The primary operation may be a workover or intervention operation, which may be performed subsequent to lining and cementing of the wellbore. The tubing string may be a workover or intervention tubing string, used to deploy a workover or intervention tool into the wellbore.

The tubing string may be made up from a series of lengths or sections of tubing coupled together end-to-end. However, the invention has a utility with continuous lengths of tubing, such as coiled tubing.

Whilst a preferred form of data transmission in the illustrated embodiments is by means of fluid pressure pulses, alternative data transmission methods may be employed. One particular alternative is to transmit data to surface acoustically, and the data transmission device may then be or may take the form of an acoustic data transmission device. The device may comprise a primary transmitter associated with the at least one sensor, for transmitting the data. The method may comprise positioning at least one repeater uphole of the primary transmitter, and arranging the repeater to receive a signal transmitted by the primary transmitter and to repeat the signal to transmit the data to surface.

Embodiments disclosed herein include:

A. A method that includes introducing a string of tubing into a wellbore to perform a primary operation, the string of tubing including at least one sensor for measuring strain and at least one device operatively associated with the at least one sensor, translating the string of tubing relative to the wellbore, imparting a load on the string of tubing when the tubing becomes stuck in the wellbore at a stuck point and thereby generating strain in the string of tubing above the stuck point, measuring the strain with the at least one sensor, transmitting data indicative of the strain to a surface location with the at least one device, and determining a position of the at least one sensor in the wellbore, as based on the strain, relative to the stuck point.
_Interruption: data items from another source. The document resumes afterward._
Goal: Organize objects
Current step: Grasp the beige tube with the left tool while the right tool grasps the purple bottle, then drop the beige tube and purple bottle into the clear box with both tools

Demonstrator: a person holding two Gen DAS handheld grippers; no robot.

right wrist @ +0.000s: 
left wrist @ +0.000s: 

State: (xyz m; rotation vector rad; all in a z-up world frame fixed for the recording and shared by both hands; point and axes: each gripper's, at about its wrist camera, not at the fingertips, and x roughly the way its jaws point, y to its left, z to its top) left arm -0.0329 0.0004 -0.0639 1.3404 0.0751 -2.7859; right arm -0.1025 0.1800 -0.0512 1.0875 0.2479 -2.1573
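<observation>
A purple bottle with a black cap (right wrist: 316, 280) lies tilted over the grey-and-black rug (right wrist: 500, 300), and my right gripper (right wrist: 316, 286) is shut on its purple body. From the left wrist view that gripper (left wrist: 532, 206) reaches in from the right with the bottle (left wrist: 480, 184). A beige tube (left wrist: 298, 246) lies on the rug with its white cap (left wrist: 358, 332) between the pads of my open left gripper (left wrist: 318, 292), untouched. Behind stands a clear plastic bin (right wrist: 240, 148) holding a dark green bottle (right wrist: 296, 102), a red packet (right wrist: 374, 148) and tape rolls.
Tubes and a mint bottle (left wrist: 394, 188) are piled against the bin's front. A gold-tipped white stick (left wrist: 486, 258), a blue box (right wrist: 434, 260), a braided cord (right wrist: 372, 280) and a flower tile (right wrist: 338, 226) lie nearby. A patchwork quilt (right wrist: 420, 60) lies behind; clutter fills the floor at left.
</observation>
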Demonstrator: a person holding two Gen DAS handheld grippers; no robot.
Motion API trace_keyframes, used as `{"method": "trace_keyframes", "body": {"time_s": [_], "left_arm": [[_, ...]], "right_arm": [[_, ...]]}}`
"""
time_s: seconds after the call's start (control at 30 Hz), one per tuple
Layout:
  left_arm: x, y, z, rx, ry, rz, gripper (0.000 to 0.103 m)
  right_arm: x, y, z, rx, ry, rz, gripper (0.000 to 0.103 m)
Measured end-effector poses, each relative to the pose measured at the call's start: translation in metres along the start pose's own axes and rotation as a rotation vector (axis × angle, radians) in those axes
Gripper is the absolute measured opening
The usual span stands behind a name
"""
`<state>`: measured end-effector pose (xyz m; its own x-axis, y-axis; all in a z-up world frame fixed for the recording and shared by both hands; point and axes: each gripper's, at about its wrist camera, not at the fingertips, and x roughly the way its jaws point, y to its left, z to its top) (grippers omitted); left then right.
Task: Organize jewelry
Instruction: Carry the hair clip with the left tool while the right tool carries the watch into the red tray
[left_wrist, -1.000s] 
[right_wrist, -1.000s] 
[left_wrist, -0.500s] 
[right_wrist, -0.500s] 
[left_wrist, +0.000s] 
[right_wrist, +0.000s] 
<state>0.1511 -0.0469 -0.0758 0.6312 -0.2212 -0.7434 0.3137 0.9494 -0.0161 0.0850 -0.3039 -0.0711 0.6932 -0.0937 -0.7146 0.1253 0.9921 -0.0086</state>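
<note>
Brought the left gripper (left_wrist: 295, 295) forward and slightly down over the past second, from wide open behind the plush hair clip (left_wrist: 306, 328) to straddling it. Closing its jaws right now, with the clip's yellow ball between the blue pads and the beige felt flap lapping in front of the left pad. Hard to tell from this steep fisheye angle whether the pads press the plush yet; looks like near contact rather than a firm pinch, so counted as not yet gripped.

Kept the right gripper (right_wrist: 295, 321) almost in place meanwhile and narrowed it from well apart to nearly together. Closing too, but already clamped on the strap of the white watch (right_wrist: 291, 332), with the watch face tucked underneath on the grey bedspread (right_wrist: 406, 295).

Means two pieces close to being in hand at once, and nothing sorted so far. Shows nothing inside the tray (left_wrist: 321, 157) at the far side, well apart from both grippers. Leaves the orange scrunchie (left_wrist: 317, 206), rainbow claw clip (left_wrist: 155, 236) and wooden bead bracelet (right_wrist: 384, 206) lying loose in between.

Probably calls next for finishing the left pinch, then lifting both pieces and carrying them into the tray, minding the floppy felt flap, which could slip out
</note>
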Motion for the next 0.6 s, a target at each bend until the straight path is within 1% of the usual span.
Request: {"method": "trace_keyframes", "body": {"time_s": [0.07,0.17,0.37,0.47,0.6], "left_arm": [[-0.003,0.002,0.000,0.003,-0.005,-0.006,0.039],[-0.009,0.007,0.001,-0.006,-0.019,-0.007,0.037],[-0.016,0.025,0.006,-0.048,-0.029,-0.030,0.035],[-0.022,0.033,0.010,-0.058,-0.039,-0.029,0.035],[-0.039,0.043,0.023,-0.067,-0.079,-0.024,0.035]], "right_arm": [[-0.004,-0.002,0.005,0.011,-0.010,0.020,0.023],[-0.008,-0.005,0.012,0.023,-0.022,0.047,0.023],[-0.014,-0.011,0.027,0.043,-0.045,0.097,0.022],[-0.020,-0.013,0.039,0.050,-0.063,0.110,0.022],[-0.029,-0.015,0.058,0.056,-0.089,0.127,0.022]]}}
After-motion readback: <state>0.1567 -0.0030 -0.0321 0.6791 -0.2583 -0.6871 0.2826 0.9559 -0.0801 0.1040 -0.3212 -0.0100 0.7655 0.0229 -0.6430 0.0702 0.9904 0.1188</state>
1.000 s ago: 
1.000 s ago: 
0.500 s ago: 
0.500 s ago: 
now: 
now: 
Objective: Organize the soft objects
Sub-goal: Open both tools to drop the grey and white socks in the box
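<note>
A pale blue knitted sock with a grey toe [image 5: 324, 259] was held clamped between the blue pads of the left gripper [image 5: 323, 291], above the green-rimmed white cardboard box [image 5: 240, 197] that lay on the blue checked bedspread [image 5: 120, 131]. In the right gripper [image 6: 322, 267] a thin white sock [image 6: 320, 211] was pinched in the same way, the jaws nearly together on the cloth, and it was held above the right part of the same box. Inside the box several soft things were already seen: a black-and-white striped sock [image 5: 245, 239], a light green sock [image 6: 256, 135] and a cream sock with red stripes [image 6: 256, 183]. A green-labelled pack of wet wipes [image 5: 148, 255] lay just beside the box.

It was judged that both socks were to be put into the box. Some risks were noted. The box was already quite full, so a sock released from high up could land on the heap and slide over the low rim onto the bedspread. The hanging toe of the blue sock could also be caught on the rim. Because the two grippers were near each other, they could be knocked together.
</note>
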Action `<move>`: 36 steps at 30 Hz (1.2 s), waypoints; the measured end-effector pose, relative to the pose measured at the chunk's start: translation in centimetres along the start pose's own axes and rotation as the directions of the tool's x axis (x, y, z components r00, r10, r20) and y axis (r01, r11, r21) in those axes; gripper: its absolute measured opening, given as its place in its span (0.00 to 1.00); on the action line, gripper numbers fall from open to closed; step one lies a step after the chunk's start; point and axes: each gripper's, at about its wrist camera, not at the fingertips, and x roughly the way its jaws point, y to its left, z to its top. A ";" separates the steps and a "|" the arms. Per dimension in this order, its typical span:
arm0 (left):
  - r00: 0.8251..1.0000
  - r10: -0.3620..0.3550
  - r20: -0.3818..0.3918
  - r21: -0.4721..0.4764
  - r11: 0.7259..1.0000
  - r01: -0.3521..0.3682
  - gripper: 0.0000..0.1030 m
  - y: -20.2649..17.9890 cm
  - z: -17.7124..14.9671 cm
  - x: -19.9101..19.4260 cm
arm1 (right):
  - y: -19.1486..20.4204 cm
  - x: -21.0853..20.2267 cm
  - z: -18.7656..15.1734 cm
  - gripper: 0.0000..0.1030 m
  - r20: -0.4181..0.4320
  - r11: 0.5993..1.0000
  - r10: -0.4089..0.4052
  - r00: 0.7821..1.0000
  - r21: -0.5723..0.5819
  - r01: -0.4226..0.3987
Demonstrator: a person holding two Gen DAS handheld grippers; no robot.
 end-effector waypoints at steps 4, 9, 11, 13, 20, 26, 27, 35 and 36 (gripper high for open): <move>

B. Another method may include introducing a string of tubing into a wellbore, the string of tubing including a primary tubing string and a secondary tubing string operably coupled to the primary tubing string, the secondary tubing string including at least one sensor for measuring strain and at least one device operatively coupled to the at least one sensor, translating the primary tubing string within the wellbore with the secondary tubing string, releasing the secondary tubing string from the primary tubing string when the primary tubing string becomes stuck in the wellbore, translating the secondary tubing string relative to the primary tubing string until at least partially disposed within the primary tubing string, engaging first and second axially spaced anchors of the secondary tubing string against an interior of the primary tubing string, wherein the at least one sensor is arranged axially between the first and second anchors, imparting a load on the secondary tubing string and thereby generating a strain in the secondary tubing string detectable by the at least one sensor, and determining a stuck point of the primary tubing string within the wellbore based on the strain detected by the at least one sensor.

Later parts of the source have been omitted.